Wiker est l’outil adéquat pour permettre aux activités locales d’exister numériquement. Non seulement cet outil renforce la visibilité des activités existantes, mais il motive l’émergence de nouvelles en permettant une médiatisation locale. Par exemple, au regard des événements réalisés par le Celtico Mode & Sport (sujet ayant fait l’objet d’un précédent article), l’usage de Wiker prend tout son sens. Ce sont précisément des initiatives similaires que la plateforme peut renforcer et encourager.

Wiker, une alternative à Google Maps ?

Google Maps, service de cartographie de référence qui permet à l’individu de rechercher une adresse. S’affichent ensuite les informations relatives au lieu en question et l’itinéraire pour s’y rendre. Pour un commerce, la présence ou non sur ces supports est déterminante. De nombreux administrés et touristes ont pour habitude de questionner Google Maps quand ils sont en quête d’un restaurant ou d’un commerce quelconque. Ce service est très souvent le premier lien entre les consommateurs et les points de vente. C’est un moteur de recherche qui détermine fortement la visibilité ou non d’un commerce dans l’espace numérique.

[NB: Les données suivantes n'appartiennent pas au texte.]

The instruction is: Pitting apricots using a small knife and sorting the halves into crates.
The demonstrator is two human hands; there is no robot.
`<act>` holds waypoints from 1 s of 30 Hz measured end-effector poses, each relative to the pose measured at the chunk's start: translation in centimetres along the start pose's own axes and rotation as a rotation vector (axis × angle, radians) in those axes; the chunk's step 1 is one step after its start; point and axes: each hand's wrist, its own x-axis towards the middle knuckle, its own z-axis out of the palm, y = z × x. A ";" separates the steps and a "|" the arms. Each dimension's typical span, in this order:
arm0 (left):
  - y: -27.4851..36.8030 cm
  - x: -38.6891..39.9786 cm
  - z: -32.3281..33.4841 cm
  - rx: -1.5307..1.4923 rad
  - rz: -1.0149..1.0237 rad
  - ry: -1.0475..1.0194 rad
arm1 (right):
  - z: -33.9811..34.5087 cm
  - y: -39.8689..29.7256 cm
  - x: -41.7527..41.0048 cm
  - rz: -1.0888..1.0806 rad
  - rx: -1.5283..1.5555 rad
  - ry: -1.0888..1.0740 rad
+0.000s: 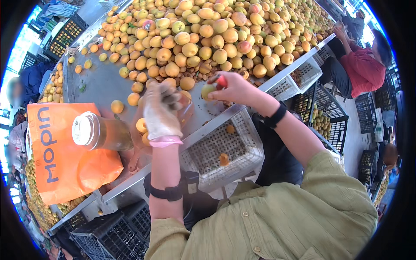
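A greenish-yellow apricot (206,92) sits between the thumb and fingers of my right hand (234,88), over the metal table's front edge. Something small and red (221,82) shows at those fingers; whether it is a finger cover or a tool handle is unclear. My left hand (162,112) wears a whitish glove with a pink cuff. Its fingers are motion-blurred, so their grip is hidden. Beneath it is a pinkish see-through plastic container (188,113), mostly covered by the hand. Orange apricot pieces (141,125) show beside the glove. Beyond both hands lies a large heap of apricots (208,35).
Left on the metal table (94,78) are an orange bag (71,165) bearing writing and a lidded jar of brownish liquid (113,133). Below the edge sits a white plastic crate (224,146) with scraps. Black crates (113,230) stand nearby. A person in red (364,70) sits at right.
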 end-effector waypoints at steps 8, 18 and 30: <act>-0.6 -2.4 2.4 0.105 0.086 -0.453 | -0.2 -3.9 -2.5 -0.311 0.448 0.233; 0.4 -2.2 2.3 -0.141 0.171 -0.496 | 0.5 -3.6 -5.5 -0.122 0.299 0.175; 0.9 -1.5 1.1 -0.069 0.091 -0.631 | -1.7 -3.5 -5.3 -0.228 0.123 0.087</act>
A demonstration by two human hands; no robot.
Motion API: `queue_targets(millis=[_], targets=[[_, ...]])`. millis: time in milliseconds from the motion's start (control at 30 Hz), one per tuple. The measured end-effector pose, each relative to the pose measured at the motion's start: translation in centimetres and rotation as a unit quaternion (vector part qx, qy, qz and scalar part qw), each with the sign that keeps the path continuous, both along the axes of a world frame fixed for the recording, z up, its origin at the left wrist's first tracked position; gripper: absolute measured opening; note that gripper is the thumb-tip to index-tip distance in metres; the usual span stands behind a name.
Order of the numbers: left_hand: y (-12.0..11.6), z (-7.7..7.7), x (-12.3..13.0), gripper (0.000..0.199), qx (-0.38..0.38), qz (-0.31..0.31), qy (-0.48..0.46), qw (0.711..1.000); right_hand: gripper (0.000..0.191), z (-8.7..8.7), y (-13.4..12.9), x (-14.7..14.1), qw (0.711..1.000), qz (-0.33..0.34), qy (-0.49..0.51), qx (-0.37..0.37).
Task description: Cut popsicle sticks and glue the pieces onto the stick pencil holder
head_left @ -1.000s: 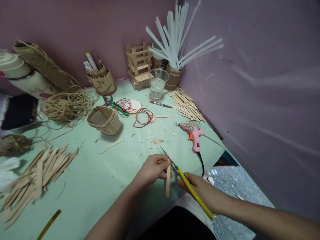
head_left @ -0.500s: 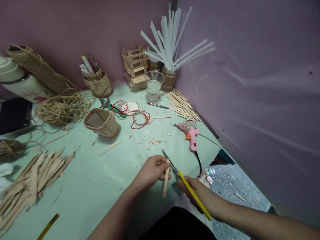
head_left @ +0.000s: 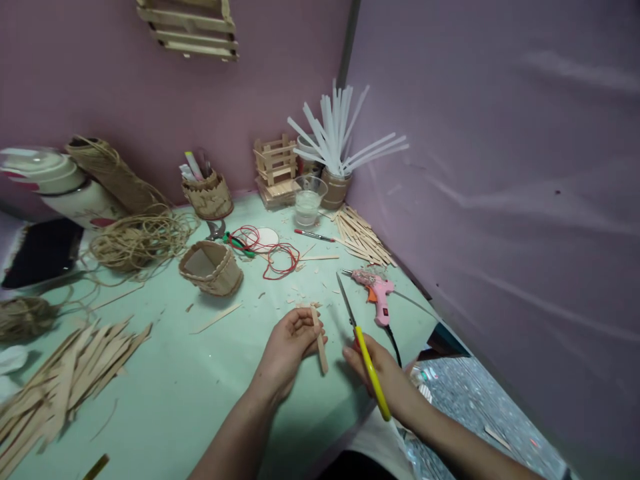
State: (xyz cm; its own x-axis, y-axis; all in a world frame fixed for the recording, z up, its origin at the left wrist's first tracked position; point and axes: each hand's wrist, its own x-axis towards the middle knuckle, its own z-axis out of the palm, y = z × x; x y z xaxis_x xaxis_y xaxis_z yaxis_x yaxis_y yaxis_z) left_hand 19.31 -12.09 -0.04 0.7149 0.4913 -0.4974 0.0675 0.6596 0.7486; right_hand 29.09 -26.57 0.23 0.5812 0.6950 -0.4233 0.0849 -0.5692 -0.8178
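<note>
My left hand [head_left: 295, 340] is closed around a flat wooden craft stick [head_left: 321, 350], which stands slanted between thumb and fingers with its lower end hanging free. To the right of it, my right hand [head_left: 380, 370] grips yellow-handled scissors [head_left: 367, 360]. Their blades look nearly closed and point away from me, apart from the stick. Small wood chips [head_left: 305, 305] lie on the table just beyond my left hand. A pink glue gun [head_left: 377, 291] rests on its side past the scissors.
On the green table [head_left: 200, 393] stand a stick-covered basket [head_left: 213, 270], a cup of water [head_left: 307, 203] and a jar of white glue sticks [head_left: 336, 187]. Red cord [head_left: 280, 261], pruning shears [head_left: 240, 245], tangled twine [head_left: 137, 243] and a pile of wood strips [head_left: 75, 370] lie around.
The scissors have moved away from the craft stick, leaving a gap. My left hand has shifted left with the stick, which now leans the other way. The camera view has tilted up.
</note>
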Motion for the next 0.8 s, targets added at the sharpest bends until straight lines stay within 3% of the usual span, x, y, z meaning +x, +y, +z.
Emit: queue_targets(millis=[100,300,500,667,800], targets=[[0.4,0.0,-0.1,0.034,0.019,0.032,-0.018,0.999,0.020,-0.4,0.0,0.6,0.997,0.018,-0.067,-0.045],[1.0,0.1,-0.1,0.033,0.064,0.103,-0.041,0.992,0.004,0.3,-0.9,1.4,0.963,0.144,-0.183,-0.135],[1.6,0.4,-0.5,0.034,0.101,0.139,-0.047,0.984,0.030,0.6,-1.6,1.0,0.913,0.222,-0.259,-0.225],[1.8,0.8,-0.7,0.031,0.100,0.164,-0.057,0.980,0.051,0.2,-1.1,-0.4,0.891,0.293,-0.309,-0.160],[2.1,1.0,-0.9,0.029,0.066,0.200,-0.066,0.975,0.053,-0.1,0.3,-1.5,0.866,0.343,-0.346,-0.113]])
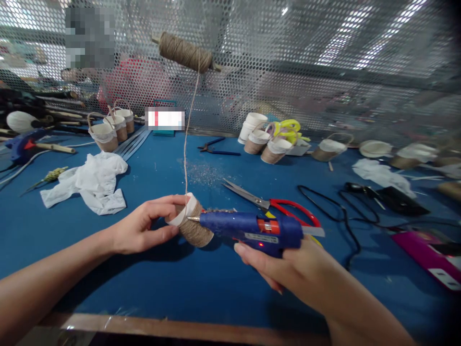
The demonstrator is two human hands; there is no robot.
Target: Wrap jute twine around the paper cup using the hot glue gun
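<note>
My left hand (153, 225) grips a small paper cup (197, 231) by its white rim, fingers inside and thumb outside. Brown twine wraps most of the cup, which lies tilted with its mouth toward my left hand. From the rim a strand of twine (186, 144) runs up to a twine spool (185, 52) on a wooden rod. My right hand (277, 262) is wrapped round the handle of a blue hot glue gun (248, 228), its red light lit. The nozzle points left at the cup near the rim; I cannot tell whether it touches.
Red-handled scissors (266, 203) lie just behind the glue gun, pliers (219, 146) farther back. White lace cloth (95, 180) spreads at left. Twine-wrapped baskets (104, 138) stand back left, others (277, 150) back right. A black cord (342, 206) loops at right. Perforated metal (252, 57) forms the back.
</note>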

Toutefois, Google Maps est gouverné dans le seul objectif de faire du profit. Ce service se désintéresse du territoire. Avec Wiker, l’opportunité nous est offerte de pouvoir tirer bénéfice du numérique sans perdre la maîtrise du service. Ce réseau référence finement les activités d’un territoire et en permet une lecture précise. De plus, il est géré localement par un animateur dont l’objectif est de révéler et de valoriser les initiatives d’un territoire. Ainsi, cette plateforme répond autant à un enjeu de société qu’est la proximité, qu’à un enjeu de gouvernance. Surtout, elle permet de renforcer les interactions économiques et sociales entre les acteurs de la vie quotidienne.